Whisperer has been informed that the struggle within the NCCR-Mageuzi has the objective of creating space for bigwigs from the ruling party, CCM, who may soon be kicked out as a result of the on-going in-fighting.

But that is another story that would require fuller treatment.

Just when many believed that they had seen the last political soap opera, as starred by Kafulila and Hamad Rashid, the Minister for Works, Dr John Magufuli set Kigamboni residents’ tongues wagging when he told them if they did not wish to pay for the new ferry rates, wapige mbizi (they should simply dive and swim to their homes).

Interestingly, opinion is divided over what has come to be referred to as the Kigamboni ferry Magufuli saga.
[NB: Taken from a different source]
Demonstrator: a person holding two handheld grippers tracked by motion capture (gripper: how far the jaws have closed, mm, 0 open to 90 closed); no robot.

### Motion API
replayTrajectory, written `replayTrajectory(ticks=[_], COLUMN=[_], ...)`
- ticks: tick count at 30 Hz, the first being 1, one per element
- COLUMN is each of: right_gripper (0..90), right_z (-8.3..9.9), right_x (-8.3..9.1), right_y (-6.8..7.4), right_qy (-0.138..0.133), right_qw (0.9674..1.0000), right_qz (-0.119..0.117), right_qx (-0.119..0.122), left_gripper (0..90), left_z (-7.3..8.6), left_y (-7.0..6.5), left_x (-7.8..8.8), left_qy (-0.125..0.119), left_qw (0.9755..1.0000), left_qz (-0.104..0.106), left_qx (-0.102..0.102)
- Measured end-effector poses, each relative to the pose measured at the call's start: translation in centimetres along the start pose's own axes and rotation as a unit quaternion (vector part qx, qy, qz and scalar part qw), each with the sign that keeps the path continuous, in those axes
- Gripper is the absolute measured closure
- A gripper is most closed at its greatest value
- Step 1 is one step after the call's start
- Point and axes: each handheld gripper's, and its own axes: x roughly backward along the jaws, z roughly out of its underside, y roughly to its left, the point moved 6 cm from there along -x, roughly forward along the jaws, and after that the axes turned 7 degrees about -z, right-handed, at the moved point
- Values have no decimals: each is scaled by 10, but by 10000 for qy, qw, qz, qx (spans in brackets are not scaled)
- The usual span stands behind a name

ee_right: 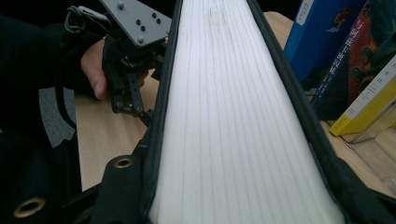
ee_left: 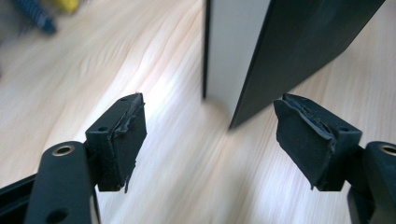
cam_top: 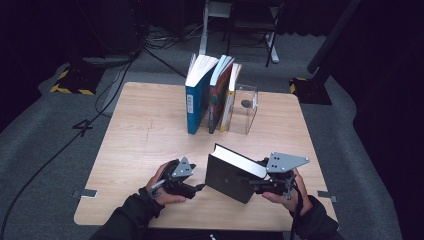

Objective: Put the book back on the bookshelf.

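Note:
A thick black hardcover book (cam_top: 232, 175) stands tilted on its lower edge on the wooden table (cam_top: 145, 140), near the front. My right gripper (cam_top: 257, 182) is shut on its right side; in the right gripper view the white page block (ee_right: 233, 116) runs up between my two jaws. My left gripper (cam_top: 199, 188) sits just left of the book, open and holding nothing. In the left gripper view its pads (ee_left: 123, 140) stand wide apart, and the book's lower corner (ee_left: 299, 42) rests on the table a little ahead of them, not touching.
At the back of the table stand three upright books: a blue one (cam_top: 196, 100), a dark red one (cam_top: 220, 97) and a yellow-spined one (cam_top: 230, 102), leaning against a clear plastic box (cam_top: 245, 110). Bare wood lies between that row and the black book.

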Motion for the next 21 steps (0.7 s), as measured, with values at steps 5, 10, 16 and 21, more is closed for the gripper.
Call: replayTrajectory(ticks=[5, 10, 16, 21], right_gripper=[499, 500, 514, 521], right_z=[-1, -2, -4, -6], right_x=[-1, -2, -2, -2], right_y=[3, 3, 1, 0], right_qy=[32, 98, 62, 75], right_qw=[10000, 9999, 10000, 9999], right_qz=[-2, -20, 23, -32], right_qx=[8, 37, -54, -82], left_gripper=[224, 239, 240, 234], left_z=[22, 41, 53, 55], left_y=[12, 30, 48, 50], left_x=[11, 19, 24, 24], left_qy=[291, 504, 566, 506], left_qw=[9992, 9970, 9946, 9948], left_qz=[-197, -279, -520, -598], left_qx=[190, 509, 696, 653])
One group supports the minister, arguing that Dr Magufuli was right in defending the raising of the fare for Kigamboni ferry.
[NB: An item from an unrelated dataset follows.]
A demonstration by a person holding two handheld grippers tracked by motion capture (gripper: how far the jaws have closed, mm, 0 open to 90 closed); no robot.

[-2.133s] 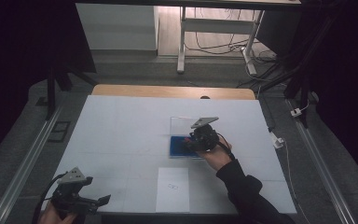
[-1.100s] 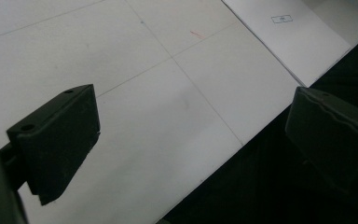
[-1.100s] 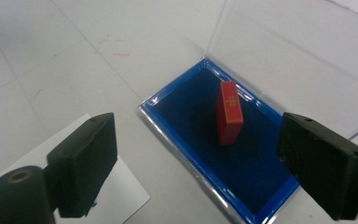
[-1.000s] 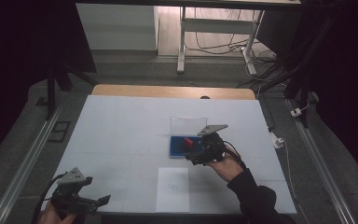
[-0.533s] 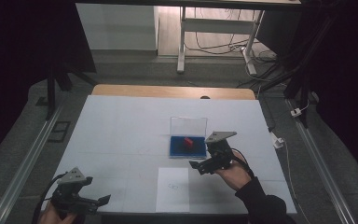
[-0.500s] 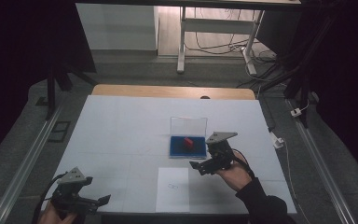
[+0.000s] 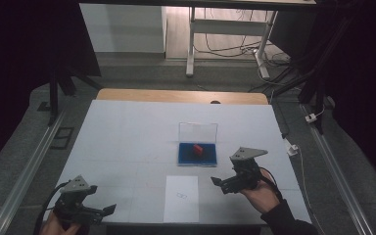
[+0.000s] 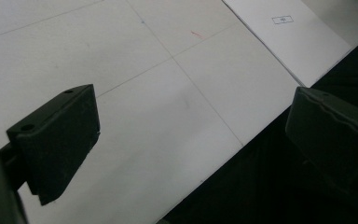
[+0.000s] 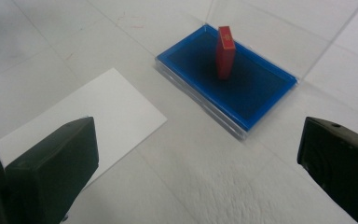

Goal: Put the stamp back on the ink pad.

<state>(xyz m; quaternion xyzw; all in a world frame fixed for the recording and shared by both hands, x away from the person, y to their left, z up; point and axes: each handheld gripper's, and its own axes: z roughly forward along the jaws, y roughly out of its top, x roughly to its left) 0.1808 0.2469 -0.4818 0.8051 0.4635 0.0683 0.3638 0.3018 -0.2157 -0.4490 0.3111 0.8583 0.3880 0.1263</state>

The group says if other city residents are paying Sh300 in commuter fare, why should Sh200 raise eyebrows?

However, the second group which opposes the minister and is supported by Dar es Salaam members of Parliament argues that the ferry is a bridge.
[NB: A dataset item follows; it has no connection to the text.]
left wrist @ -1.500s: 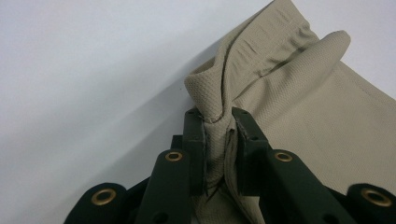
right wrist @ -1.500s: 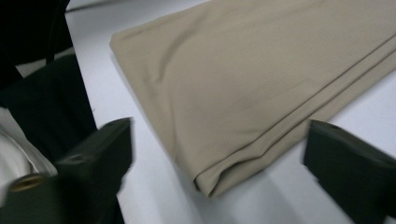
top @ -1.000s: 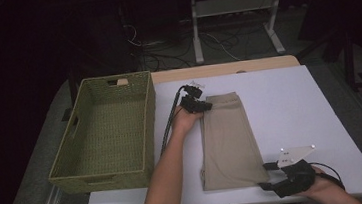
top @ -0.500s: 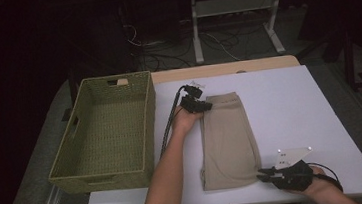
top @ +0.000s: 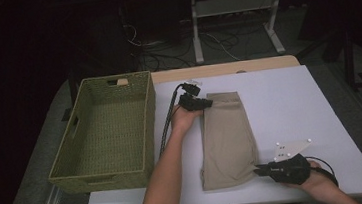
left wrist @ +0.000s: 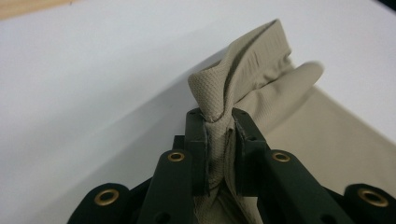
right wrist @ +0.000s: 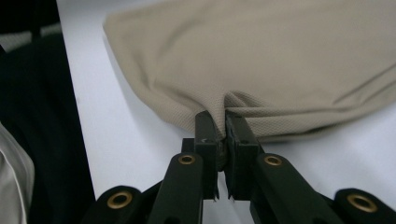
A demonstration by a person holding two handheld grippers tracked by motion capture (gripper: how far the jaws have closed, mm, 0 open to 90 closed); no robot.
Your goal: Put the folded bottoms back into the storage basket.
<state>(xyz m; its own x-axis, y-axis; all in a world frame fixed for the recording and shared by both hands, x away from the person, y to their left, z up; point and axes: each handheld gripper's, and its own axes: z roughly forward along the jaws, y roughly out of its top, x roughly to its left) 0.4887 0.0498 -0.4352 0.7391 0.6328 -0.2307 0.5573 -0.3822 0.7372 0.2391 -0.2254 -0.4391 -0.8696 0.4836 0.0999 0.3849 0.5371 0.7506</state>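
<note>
Now pinched at both ends, tan cloth (top: 226,138) lying long from top to bottom mid-frame, left gripper (top: 203,103) clamped on top corner, right gripper (top: 258,169) just closed on bottom-right edge, basket (top: 106,170) left.

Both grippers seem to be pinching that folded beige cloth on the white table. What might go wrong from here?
The right gripper, whose jaws have just been closing, pinches only a thin bit of the folded beige cloth's near edge, so it may slip free when lifted. The left gripper clamps a bunched far corner, so the neat fold may come undone. The hanging cloth might snag the green woven basket's rim.
</note>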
Whether one wants it or not, must cross it, hence it cannot be treated like a commuter bus.

What is however, rather unfortunate about the foregoing developments is that political ramblings are increasingly becoming a fashion in Tanzania with disputes taking centre stage!

But for some of us, our only fear is that the time for doing things is running out! When are we going to start delivering?

Away from politicking, Mpanda has just had its new airport!

It is quite interesting however that  there is an old airport in Sumbawanga and badly in need of a facelift, barely 200 kilometers away!

Again, rumours have it that Mpanda got the airport because the prime minister is coming from the place!  Whilst airports are good for the country’s development,  it is important to ensure that old airports are improved before embarking on new airports.

One finds the same thing in a new upstart town, Chato which has been transformed into a district and is presently connected with tarmac roads!

Interestingly, Chato is overtaking old townships such as Biharamulo and others!

I’m told there was also an effort to transform Chato into the capital of a new region, Geita!

If you asked for my opinion, it is time this country stopped developing areas on the basis of where big people in the government or the ruling party comes from. That is if we don’t want to produce another Nigeria!

We all know that the rabbit we have is very small and that it cannot be well shared among ourselves.

But let’s at least stick to economic driven as opposed to big shot driven developments.

Rukwa Region is the country’s leading food basket. Let’s think of infrastructure that would ensure that the region serves us well as the country’s granary.

Surely, spending Sh30billion on a new airport instead of a railway link to Tazara that could be used in ferrying maize to the rest of the country is not very intelligent!

Let’s not forget that the completion of Mpanda airport gives the two regions of Mbeya and Rukwa three airports within 200 kilometers  to one another !

Absence of intelligence could also be said about building a new port and airstrip in Bagamoyo instead of working out modalities for decongesting the Dar es Salaam port whose cargo handling equipment are second to none in southern Africa!

Therefore Tanzania’s main problem is not lack of funds, but rather lack of priorities on the part of those entrusted   with the task of executing economic projects.

Mwalimu Nyerere told Tanzanians more than once that for any country to forge ahead, it required four things; namely people, land, good policies and good leadership.

Going by what has been going on in this country that is endowed with all kinds of natural resources that include, among others, untold quantities of minerals, we seem to have everything in place except one thing, good leadership!

Indeed, if we had good leadership we would not have been building say an airport where there is no need to have one or losing precious lives in floods that could have easily been avoided if we had focused on leadership!.